Southwest Airlines Plans Europe Flights—CEO Teases New Nashville Route And Airline’s First-Ever Lounge
It looks like Southwest Airlines is going to start flying to Iceland.
- They’ve partnered with Icelandair, and could sell seats on their own planes to Reykjavik, connecting passengers onto Icelandair flights into Europe.
- They can reach Iceland from a stronghold like Baltimore using their current Boeing 737 MAXs. These would not be a great passenger experience with no ovens in the galley, no first class, no seat back entertainment and inferior wifi. But it’s a similar distance to West Coast – Hawaii where passengers put up with the inflight product today.
This would allow Southwest’s passengers to redeem their points to Europe, also, which should help the co-brand credit card business. Money from card partner Chase was a big impetus for Hawaii flying as well.
Southwest CEO Bob Jordan said he wants to fly transatlantic from Nashville, too. And he’s talking up sprucing up the experience and offering a lounge, too.
Nashville loves us, and we know we have Nashville customers that want lounges.
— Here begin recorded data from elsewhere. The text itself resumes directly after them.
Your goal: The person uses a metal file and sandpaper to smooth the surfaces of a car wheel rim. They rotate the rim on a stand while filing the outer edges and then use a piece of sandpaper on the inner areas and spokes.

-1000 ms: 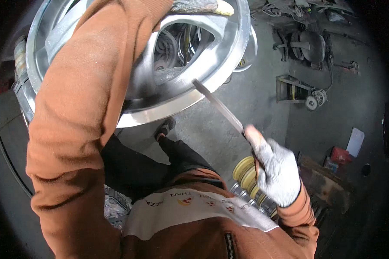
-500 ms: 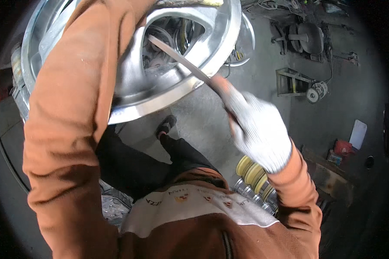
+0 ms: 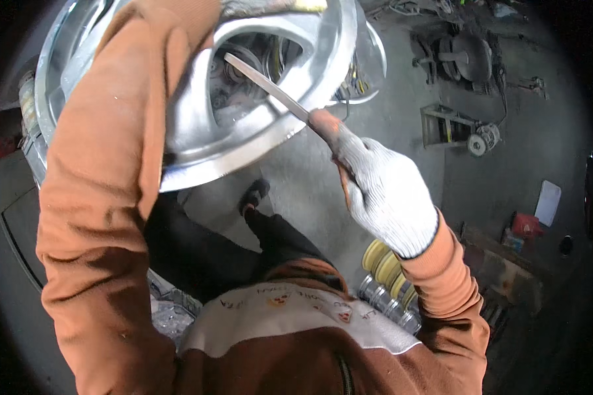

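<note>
A shiny silver wheel rim (image 3: 244, 141) stands tilted in front of me at the upper left. My right hand (image 3: 385, 191), in a white knit glove, grips the orange handle of a long flat metal file (image 3: 267, 85). The file's tip reaches into an opening between the rim's spokes. My left arm in an orange sleeve stretches up across the rim. My left hand (image 3: 270, 6), gloved, rests on the rim's top edge and is mostly cut off by the frame.
Grey concrete floor lies to the right with a small wheeled metal stand (image 3: 458, 128) and dark machine parts (image 3: 458, 56). Yellow discs on metal cylinders (image 3: 385, 276) sit by my right elbow. A red object and a white sheet (image 3: 547, 203) lie at the far right.
My right hand has swung the file up and left, from pointing at the rim's lower edge to reaching into the spoke opening. The left arm stayed across the rim.
</note>
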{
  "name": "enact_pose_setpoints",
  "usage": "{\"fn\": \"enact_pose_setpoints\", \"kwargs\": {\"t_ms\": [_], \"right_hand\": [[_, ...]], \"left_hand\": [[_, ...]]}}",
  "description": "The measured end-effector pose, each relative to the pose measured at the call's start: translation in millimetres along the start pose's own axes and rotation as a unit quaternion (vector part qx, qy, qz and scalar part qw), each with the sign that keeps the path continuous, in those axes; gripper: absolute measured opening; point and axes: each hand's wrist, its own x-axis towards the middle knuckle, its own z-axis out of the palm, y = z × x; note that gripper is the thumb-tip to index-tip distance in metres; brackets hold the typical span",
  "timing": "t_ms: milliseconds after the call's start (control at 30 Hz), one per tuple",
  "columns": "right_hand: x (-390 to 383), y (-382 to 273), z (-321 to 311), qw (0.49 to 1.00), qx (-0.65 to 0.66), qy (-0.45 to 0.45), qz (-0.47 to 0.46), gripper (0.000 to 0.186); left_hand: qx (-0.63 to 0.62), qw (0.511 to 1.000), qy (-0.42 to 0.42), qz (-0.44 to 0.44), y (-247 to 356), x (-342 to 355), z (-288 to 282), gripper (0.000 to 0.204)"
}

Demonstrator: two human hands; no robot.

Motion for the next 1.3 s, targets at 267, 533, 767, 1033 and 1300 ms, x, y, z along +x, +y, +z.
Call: {"fn": "enact_pose_setpoints", "kwargs": {"t_ms": [267, 533, 767, 1033, 1300], "right_hand": [[-12.3, -7.6, -16.0, 0.998, 0.011, -0.036, 0.055, 0.056], [-70.8, -18.1, -44.5, 0.991, 0.002, -0.103, 0.09, 0.069], [-8.7, 7.4, 4.3, 0.999, 0.015, 0.035, -0.035, 0.069], [-25.3, -14.2, -23.5, 0.99, 0.002, -0.115, 0.08, 0.065], [-55.4, -29.4, -52.6, 0.982, -0.031, -0.175, 0.055, 0.085]], "left_hand": [[0.02, 0.992, 0.098, -0.08, 17.2, -15.6, -2.4, 0.058], [0.018, 0.995, 0.082, -0.053, 17.1, -30.6, -8.9, 0.058], [-0.002, 0.998, 0.059, -0.015, 7.3, -10.6, 0.8, 0.055], [0.027, 0.99, 0.135, -0.012, 9.8, -15.7, 10.6, 0.057], [0.004, 0.998, 0.06, 0.012, 2.4, -21.7, -2.6, 0.061]]}}
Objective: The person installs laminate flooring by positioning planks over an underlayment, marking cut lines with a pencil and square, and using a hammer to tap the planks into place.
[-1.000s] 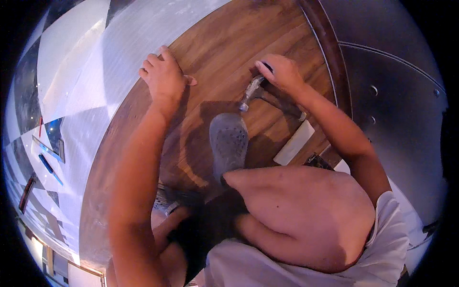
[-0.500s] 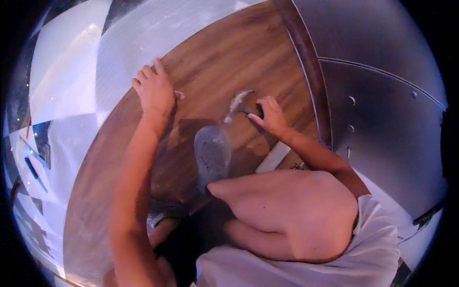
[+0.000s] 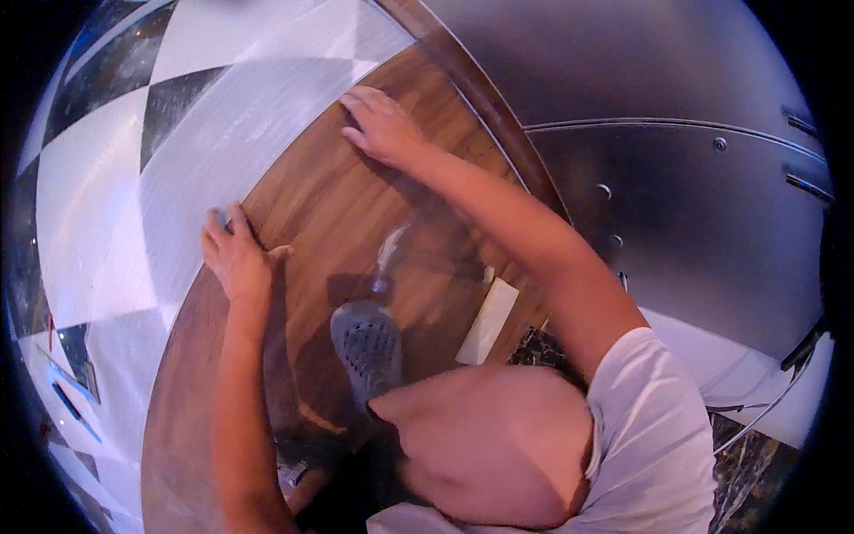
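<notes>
A wide brown wood-grain board (image 3: 325, 214) lies flat beneath me, its long left edge meeting the paler tiled floor. My left hand (image 3: 236, 258) rests on that edge, fingers spread over the rim and thumb on the board. Farther up the same edge, my right hand (image 3: 382, 125) lies with its fingers stretched to the rim and holds nothing. A claw hammer (image 3: 390, 251) lies on the board between my arms, its handle dark in shadow. Just nearer than its head, my grey perforated shoe (image 3: 366, 345) stands on the board.
A whitish block (image 3: 489, 322) lies right of my foot. Large metal-looking doors (image 3: 676, 205) rise on the right behind a brown strip (image 3: 498, 98). Black and white tiles (image 3: 98, 196) spread to the left, with a blue-edged tool (image 3: 76, 409) on them. A cable (image 3: 756, 414) runs at lower right.
My right hand has let go of the hammer and reached forward and left to the board's edge. The hammer now lies on the board. My left hand stays on the edge; the view has shifted.
</notes>
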Tool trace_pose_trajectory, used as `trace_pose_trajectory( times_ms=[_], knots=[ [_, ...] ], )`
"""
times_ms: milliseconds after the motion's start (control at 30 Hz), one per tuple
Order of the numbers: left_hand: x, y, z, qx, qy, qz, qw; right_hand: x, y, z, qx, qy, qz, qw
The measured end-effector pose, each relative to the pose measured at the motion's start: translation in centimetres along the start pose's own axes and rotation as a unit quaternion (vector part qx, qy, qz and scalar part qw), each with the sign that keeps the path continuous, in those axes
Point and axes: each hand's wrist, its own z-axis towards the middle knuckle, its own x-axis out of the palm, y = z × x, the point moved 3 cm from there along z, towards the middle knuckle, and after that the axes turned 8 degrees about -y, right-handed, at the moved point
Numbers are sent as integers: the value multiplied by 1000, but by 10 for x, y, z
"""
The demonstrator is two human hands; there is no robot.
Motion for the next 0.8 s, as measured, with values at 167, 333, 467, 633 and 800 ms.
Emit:
trace_pose_trajectory(
  times_ms=[167, 333, 467, 633, 800],
  knots=[
    [7, -6, -1, -3, -58, -16, 998, 25, -13, 23, 20, 82, 21, 996],
    [15, -7, -4, -23, -42, -26, 999, 17, -9, 16, 36, 57, 46, 997],
    [21, -10, -6, -25, -47, -5, 999, 25, -6, 11, 0, 17, 36, 999],
    [26, -10, -7, -30, -19, 10, 999, 43, -18, -5, -107, 37, -34, 993],
    [3, 23, -6, 74, 53, -72, 993, 41, -16, -3, 25, 81, 24, 996]
  ],
)
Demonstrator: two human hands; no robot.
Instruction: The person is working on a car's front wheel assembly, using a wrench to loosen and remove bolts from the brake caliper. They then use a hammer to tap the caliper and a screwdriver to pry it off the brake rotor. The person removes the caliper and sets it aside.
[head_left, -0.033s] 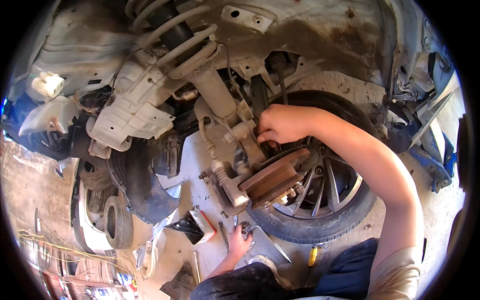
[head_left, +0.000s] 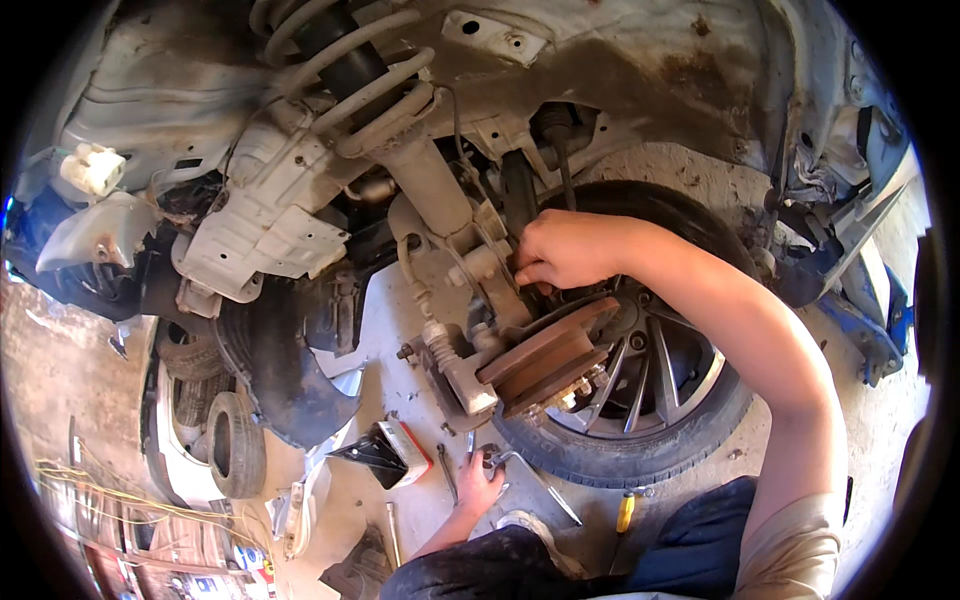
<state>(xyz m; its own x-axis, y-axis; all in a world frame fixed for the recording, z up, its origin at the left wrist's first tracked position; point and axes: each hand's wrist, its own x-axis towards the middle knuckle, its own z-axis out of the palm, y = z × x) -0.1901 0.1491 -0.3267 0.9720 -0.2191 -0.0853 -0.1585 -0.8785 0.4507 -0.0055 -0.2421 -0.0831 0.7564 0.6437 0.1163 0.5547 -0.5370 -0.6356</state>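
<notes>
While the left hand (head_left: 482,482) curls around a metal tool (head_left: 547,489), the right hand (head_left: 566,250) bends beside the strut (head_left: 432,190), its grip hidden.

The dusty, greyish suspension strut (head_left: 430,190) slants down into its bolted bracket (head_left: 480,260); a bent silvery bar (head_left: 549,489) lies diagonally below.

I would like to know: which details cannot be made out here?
All in the head view:
Right hand: whatever it holds, if anything, is hidden by the hand itself.
Left hand: too small to tell whether it grips the metal tools.
Coil spring: its upper end is cut off by the top edge.
Wheel: partly covered by the brake disc and right forearm.
</notes>
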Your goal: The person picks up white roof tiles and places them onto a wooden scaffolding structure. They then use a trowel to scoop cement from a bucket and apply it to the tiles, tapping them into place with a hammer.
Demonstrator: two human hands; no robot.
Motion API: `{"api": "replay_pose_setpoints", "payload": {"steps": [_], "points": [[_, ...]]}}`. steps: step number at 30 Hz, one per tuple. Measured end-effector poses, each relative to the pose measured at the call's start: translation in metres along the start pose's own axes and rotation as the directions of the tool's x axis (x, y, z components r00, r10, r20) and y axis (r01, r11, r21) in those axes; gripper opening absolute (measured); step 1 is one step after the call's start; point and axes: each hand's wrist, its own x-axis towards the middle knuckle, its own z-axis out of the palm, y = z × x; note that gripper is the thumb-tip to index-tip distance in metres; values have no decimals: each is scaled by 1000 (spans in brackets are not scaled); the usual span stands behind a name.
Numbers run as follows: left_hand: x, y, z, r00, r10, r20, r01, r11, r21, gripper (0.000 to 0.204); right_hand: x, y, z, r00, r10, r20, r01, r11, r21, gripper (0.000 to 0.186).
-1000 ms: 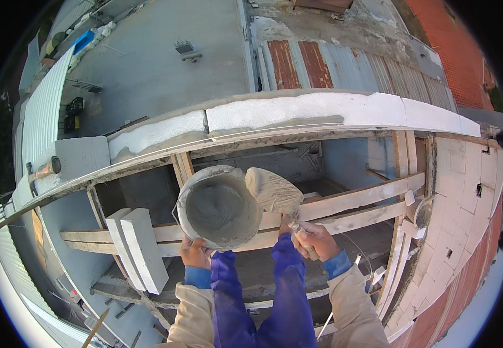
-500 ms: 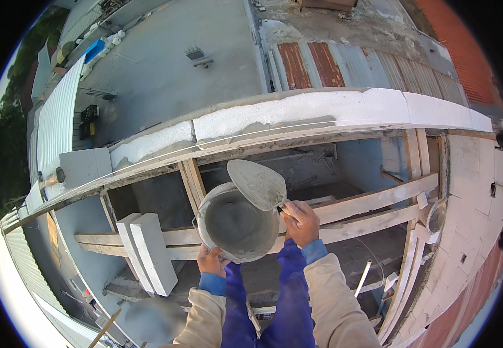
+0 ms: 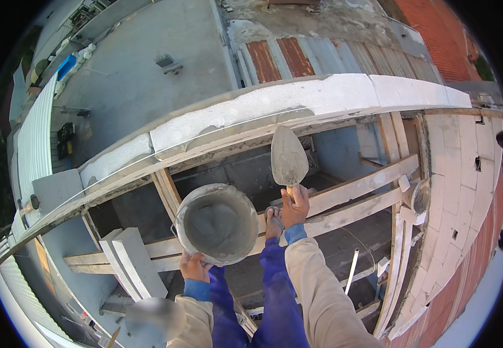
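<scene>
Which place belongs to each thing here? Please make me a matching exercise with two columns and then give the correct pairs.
Things:
1. round grey bucket of wet mortar
2. pointed steel trowel smeared with mortar
3. white block wall top
4. two loose white blocks

Places:
A. curving across the picture above both hands
B. lying on the wooden planks to the person's left
C. gripped at the rim by the left hand
D. held blade-up in the right hand

Pairs: 1-C, 2-D, 3-A, 4-B
</scene>
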Motion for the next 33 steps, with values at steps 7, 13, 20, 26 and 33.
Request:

They want first class. They want to get to Europe and they’re going to Europe…I want to send fewer and fewer customers to another airline.
Iceland is a strong seasonal (summer) destination but also an efficient connection point for the rest of Europe. Southwest needs to pick cities where they’re strong, and that lack significant non-stop flights across the Pond – otherwise they’ll be at a huge disadvantage since their Europe offerings will be at a disadvantage having to connect in Iceland (and with a product that’s inferior to competitors). They’d be chasing the lowest yield revenue, and doing it in the off-season as well. Even with a fuel-efficient narrowbody aircraft that’s a recipe for losing money.
As Enilria points out on significant limitation of Southwest is that they’ve been unable to sell tickets in foreign currency, which means they’re limited to U.S. point of sale (“they are 100 years behind Pan Am on being able to accept foreign currencies”).
That didn’t work when they triend flying to Canada, but they can do alright selling Mexico vacation travel to Americans. Limiting themselves to traffic from the U.S. would harm their operation even further, although this could be the impetus that finally forces them to overcome the challenge.
Southwest CEO Bob Jordan no longer commits to everything, having publicly promised this past fall that the airline would never charge for checked bags before being overruled by the new board installed by Elliott Management. So he also talks about possibly buying widebody aircraft in the future. Whatever the board tells him to do, I guess.